_Exercise prompt_: Give the count of lines below that include the word "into", and say nothing else.

────────────────

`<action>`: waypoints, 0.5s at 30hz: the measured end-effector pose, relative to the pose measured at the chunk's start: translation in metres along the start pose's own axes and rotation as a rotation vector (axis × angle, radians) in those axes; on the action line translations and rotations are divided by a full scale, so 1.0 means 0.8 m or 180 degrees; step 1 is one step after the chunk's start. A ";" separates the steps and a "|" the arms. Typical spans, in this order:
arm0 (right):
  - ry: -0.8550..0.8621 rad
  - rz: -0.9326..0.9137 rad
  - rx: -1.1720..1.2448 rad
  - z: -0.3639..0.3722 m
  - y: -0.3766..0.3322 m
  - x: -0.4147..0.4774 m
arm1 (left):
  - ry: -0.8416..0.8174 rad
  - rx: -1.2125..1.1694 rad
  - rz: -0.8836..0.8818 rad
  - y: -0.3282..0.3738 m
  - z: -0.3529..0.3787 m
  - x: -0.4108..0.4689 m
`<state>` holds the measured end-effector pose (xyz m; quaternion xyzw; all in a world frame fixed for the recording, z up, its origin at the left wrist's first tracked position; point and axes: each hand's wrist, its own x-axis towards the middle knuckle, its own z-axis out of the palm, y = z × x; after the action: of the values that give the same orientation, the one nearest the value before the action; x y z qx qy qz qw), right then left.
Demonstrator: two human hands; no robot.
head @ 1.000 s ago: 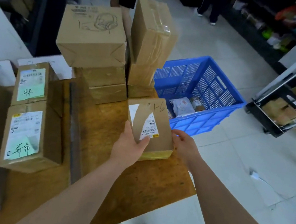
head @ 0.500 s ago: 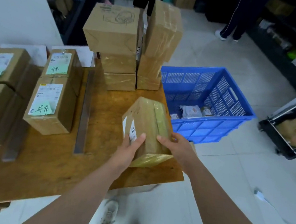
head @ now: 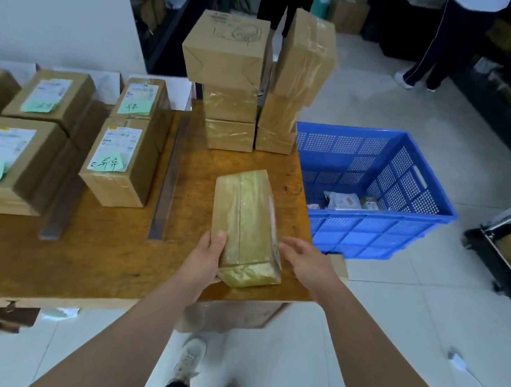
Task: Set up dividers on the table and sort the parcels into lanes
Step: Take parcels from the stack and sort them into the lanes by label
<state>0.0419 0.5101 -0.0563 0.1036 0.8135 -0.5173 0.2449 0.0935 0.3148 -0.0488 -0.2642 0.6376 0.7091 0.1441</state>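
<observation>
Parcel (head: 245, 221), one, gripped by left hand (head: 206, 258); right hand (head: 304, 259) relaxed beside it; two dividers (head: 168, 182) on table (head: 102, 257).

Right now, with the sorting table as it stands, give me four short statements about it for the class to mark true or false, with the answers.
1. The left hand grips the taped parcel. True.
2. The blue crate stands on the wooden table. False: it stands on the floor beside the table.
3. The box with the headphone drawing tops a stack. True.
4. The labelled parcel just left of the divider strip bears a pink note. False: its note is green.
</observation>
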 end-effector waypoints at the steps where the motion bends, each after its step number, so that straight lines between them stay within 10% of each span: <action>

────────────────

_Exercise output_: 2